WHAT YOU HAVE TO DO:
Print nothing beyond the line with "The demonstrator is": every line from the beginning of the data up to it, that line included, and no pictures.

INPUT FOR THIS TASK:
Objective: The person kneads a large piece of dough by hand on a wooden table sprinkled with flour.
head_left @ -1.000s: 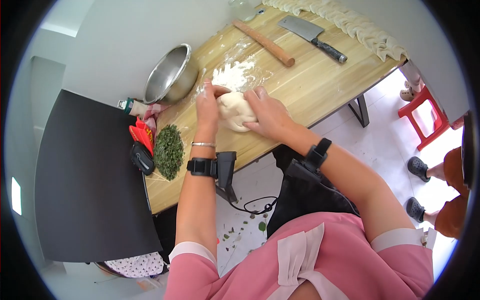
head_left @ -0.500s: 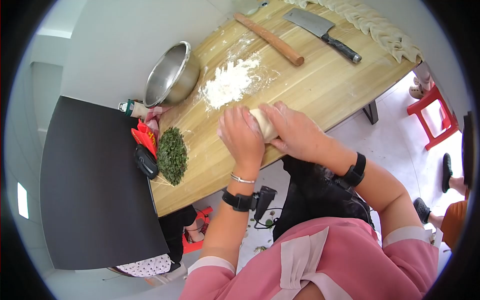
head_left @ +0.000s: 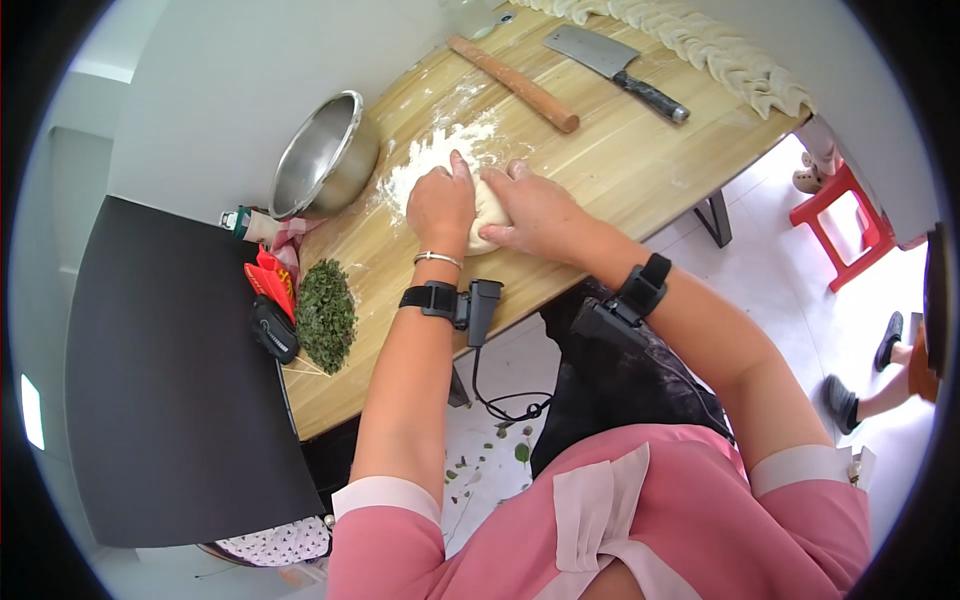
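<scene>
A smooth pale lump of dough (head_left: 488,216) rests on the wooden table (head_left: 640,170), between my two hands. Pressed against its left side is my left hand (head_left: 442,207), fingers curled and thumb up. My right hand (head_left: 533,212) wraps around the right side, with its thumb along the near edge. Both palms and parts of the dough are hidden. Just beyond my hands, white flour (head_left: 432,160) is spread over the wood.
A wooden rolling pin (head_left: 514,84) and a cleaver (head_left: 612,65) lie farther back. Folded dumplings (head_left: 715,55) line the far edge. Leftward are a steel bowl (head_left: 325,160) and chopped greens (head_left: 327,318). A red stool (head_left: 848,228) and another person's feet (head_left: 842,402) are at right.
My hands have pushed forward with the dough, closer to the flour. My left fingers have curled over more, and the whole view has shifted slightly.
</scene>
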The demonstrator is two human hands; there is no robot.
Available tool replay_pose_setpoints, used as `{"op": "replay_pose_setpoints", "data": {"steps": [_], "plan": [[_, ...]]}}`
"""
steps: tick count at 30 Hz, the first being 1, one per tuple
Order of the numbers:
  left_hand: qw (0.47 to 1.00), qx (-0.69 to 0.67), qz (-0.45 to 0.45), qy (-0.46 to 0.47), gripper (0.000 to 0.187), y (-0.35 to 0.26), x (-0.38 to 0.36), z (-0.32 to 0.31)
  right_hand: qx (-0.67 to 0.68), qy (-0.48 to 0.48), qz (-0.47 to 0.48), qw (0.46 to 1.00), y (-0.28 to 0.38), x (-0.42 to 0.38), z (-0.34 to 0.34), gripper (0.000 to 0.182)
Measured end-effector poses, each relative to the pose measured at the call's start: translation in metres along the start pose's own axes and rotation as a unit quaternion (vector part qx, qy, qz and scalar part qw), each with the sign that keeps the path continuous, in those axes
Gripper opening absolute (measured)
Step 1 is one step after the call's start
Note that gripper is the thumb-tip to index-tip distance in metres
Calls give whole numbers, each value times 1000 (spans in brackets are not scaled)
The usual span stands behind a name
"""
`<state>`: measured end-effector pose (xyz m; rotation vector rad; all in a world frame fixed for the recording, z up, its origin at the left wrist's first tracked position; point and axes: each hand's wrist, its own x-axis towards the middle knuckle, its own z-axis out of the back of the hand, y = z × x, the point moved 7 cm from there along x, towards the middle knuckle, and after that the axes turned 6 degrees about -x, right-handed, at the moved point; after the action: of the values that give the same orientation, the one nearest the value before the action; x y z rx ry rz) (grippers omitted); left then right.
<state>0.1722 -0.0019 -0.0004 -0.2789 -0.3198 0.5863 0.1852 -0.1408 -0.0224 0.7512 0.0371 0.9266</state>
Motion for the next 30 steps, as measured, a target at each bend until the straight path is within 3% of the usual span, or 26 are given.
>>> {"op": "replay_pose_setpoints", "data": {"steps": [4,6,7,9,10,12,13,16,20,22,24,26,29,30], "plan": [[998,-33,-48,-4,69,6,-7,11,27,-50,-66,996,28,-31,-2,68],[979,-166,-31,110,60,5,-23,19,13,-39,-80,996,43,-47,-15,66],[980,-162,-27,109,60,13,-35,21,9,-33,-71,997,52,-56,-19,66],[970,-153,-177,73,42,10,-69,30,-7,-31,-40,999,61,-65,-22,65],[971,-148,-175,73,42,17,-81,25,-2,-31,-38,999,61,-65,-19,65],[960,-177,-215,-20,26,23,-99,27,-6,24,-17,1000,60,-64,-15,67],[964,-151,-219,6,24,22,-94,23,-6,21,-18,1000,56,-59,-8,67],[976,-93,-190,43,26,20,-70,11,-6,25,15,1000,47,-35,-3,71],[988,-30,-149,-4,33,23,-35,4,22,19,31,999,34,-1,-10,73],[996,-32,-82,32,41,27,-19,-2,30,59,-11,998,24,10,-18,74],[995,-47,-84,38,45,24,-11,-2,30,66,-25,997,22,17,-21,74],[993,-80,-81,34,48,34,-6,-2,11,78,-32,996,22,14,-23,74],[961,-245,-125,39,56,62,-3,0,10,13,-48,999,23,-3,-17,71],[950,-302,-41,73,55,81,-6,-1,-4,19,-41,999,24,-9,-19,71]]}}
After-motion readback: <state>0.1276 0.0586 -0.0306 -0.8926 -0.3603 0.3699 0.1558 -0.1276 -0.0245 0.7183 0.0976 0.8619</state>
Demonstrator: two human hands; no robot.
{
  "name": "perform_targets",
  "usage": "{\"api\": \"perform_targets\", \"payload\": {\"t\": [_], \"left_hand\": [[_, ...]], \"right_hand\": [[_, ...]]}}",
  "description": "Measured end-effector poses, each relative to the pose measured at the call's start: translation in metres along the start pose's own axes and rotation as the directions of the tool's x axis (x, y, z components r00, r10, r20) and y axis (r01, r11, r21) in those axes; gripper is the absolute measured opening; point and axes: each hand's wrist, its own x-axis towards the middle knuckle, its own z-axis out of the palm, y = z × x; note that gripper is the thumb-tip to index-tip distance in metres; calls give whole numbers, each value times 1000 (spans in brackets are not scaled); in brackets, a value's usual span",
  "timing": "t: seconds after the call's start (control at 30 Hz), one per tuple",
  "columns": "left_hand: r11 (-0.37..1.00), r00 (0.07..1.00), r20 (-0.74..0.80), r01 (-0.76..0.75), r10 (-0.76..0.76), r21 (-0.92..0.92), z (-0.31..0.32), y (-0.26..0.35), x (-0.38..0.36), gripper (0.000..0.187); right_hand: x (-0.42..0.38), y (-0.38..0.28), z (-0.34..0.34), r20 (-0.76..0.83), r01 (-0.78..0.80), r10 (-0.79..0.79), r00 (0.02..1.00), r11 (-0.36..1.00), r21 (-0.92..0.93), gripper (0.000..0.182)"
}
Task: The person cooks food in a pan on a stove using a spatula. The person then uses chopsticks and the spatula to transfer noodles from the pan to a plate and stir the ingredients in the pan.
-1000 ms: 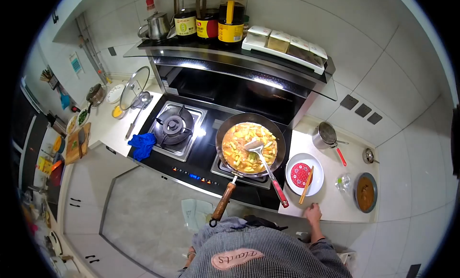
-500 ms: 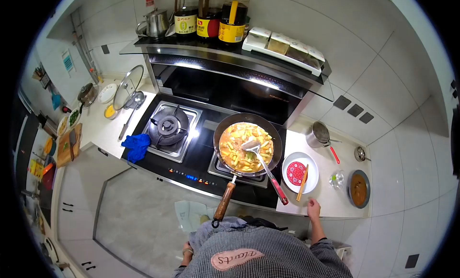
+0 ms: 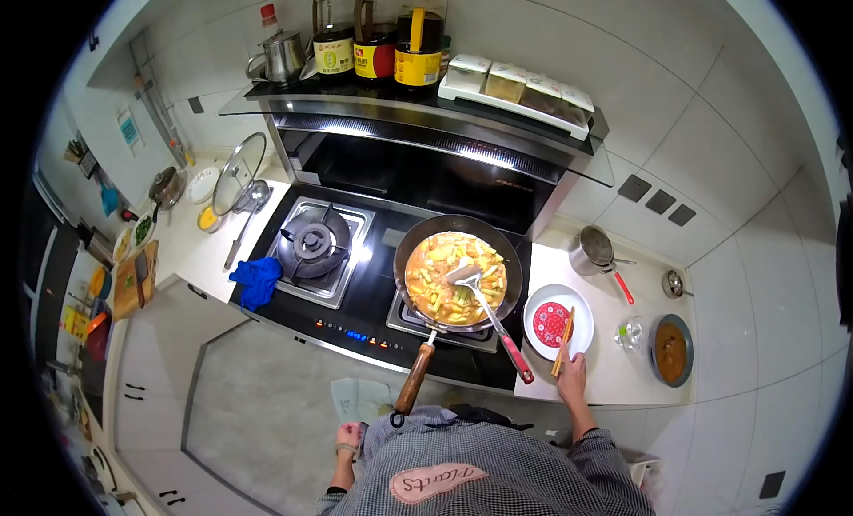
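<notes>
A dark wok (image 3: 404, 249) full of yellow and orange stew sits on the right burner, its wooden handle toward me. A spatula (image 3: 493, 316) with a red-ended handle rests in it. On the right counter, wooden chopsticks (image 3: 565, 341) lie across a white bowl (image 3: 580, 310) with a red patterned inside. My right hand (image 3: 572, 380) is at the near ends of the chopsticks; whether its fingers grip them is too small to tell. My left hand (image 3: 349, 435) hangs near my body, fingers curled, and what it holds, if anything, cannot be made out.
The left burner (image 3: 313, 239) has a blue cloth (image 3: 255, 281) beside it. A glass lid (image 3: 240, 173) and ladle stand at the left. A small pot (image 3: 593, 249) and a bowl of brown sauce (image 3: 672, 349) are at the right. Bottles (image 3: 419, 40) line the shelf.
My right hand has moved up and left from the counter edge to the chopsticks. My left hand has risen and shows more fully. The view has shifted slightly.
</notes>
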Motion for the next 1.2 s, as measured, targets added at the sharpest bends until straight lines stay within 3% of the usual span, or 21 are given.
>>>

FINISHED TASK:
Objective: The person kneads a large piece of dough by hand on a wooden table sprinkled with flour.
head_left @ -1.000s: 
head_left @ -0.500s: 
head_left @ +0.000s: 
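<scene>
A smooth pale lump of dough (head_left: 488,216) rests on the wooden table (head_left: 640,170), between my two hands. Pressed against its left side is my left hand (head_left: 442,207), fingers curled and thumb up. My right hand (head_left: 533,212) wraps around the right side, with its thumb along the near edge. Both palms and parts of the dough are hidden. Just beyond my hands, white flour (head_left: 432,160) is spread over the wood.
A wooden rolling pin (head_left: 514,84) and a cleaver (head_left: 612,65) lie farther back. Folded dumplings (head_left: 715,55) line the far edge. Leftward are a steel bowl (head_left: 325,160) and chopped greens (head_left: 327,318). A red stool (head_left: 848,228) and another person's feet (head_left: 842,402) are at right.
My hands have pushed forward with the dough, closer to the flour. My left fingers have curled over more, and the whole view has shifted slightly.
</scene>
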The demonstrator is two human hands; there is no robot.

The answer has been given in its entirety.